YOUR OBJECTIVE
Take the data from its first line. Print each line exactly until the line containing "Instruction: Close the" has been printed too.
--------------------------------
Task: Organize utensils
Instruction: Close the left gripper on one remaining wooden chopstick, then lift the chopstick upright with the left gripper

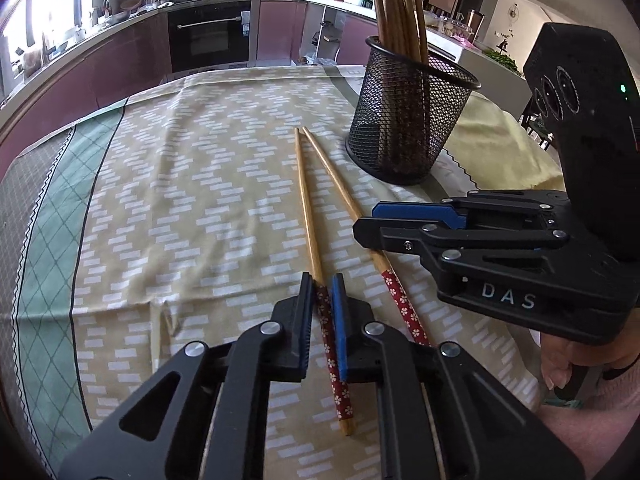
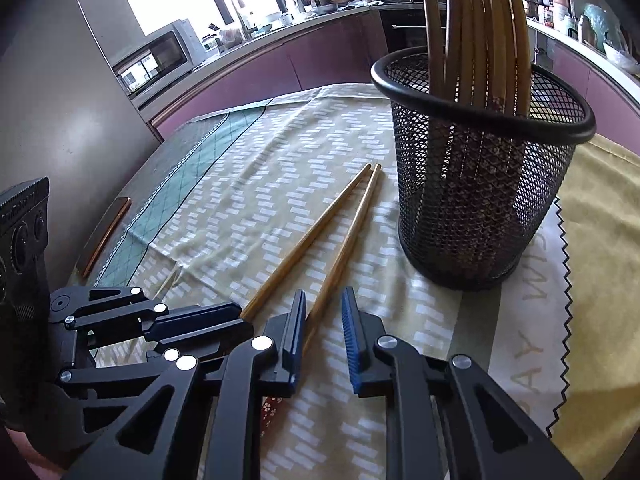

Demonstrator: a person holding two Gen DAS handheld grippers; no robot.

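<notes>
- The left hand-held gripper, black with one blue ribbed pad, has its jaws drawn in tight on the red flower-patterned handle of the left bamboo chopstick; the pads press on both sides of the stick.
- The right hand-held gripper, of the same black linkage build with blue ribbed pads, has its jaws only a little apart. The right bamboo chopstick runs between them and lies against the left-side pad, with a clear gap to the other pad, so it is straddled, not clamped.
- Both chopsticks lie flat on the bench, close side by side, their thin tips almost touching near the foot of the basket and their handles spreading apart toward the grippers. The shafts are smooth pale bamboo; the handle ends are wrapped in red with small white flowers.
- The black round wire-mesh basket stands upright on the bench, just beyond the tips. It has a solid rolled rim and open woven walls.
- In it stands a bundle of more bamboo chopsticks, leaning together, tips up.
- The bench is covered with a beige woven cloth with short white dashes and a green diamond-lattice border; a yellow cloth with a zigzag-cut edge lies beside the basket.
</notes>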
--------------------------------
RESULT FOR THIS TASK
Task: Organize utensils
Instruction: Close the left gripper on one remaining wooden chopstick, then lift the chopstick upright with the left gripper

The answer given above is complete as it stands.